TrollTheRespawnJeremy Sun 01-Jan-17 23:28:36

Is he not being forced to look for a job then if he is receiving jobseekers allowance?

You're right that it's probably entirely all his own doing, was he always so insular? Is there anything that he really wanted to do as a child/teenager etc that could be used to motivate him? He must be interested in something.

I agree with you, i think he has it way too easy if he is not paying anything towards his keep. He'll be sad but comfortable. Like a nest of misery. It's not doing him any favours.

In my opinion, if you have any money, I'd keep quiet about it but reveal later that you've had a gift of £xx and you'd like to use it for him to fulfil one of his lifelong wishes.

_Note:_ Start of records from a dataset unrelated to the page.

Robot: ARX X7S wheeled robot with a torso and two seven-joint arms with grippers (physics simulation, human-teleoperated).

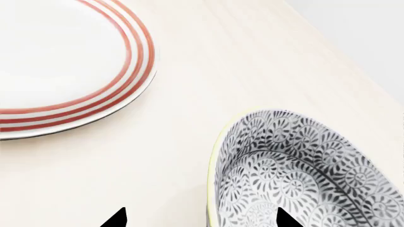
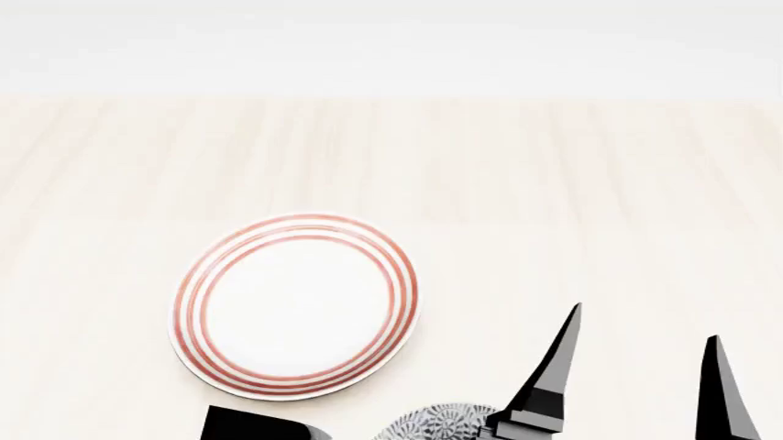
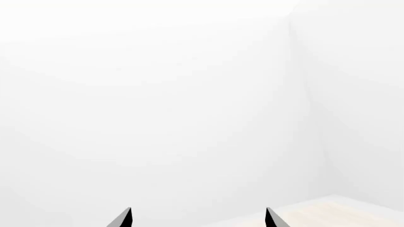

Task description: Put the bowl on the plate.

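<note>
Straddling pale rim of deep grey-and-white floral ceramic bowl point(image 1: 303, 172), left gripper point(image 1: 200, 218) is spread wide: one fingertip inside bowl, other outside; not yet clamped. Bowl sits on pale wooden table point(image 1: 252, 61), just beside flat white ceramic plate with red rings point(image 1: 69, 61), plate at roughly 10 o'clock from bowl. Right gripper point(image 3: 197, 217) parted, empty, aimed at blank wall. Risk: thin rim pinch may slip, bowl tilting or dropping short, clipping plate edge.

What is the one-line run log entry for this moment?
stage: reaching bowl | left tool: open, astride bowl rim | right tool: open, idle | plate: bare | bowl: on table, beside plate
</note>
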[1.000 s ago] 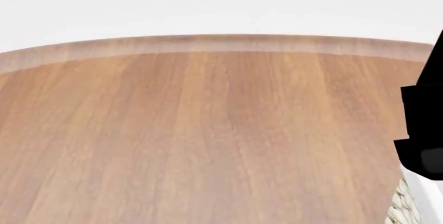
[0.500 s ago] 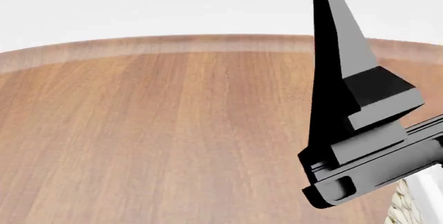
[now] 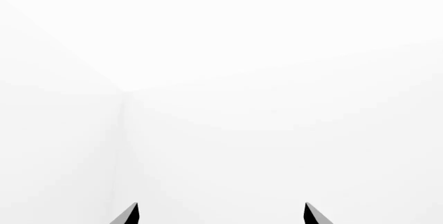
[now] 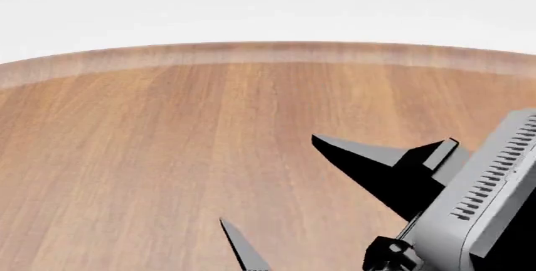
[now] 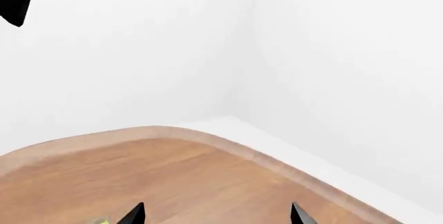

Whether it be visiting a different country, volunteering in africa with DFID, spending time at a commune or co-op creative set up. Anything at all really. He needs his world view broadened to jump start him into wanting more and meeting new people.

(I have experience in Further Education and met a lot of young adults who had 'life changing experiences that prompted them to return to education.)

Obviously there would be a cost outlay for yourselves but short term loss for a long term gain? And it is an obvious direct benefit for your son so I don't see how your DH could have an issue with it.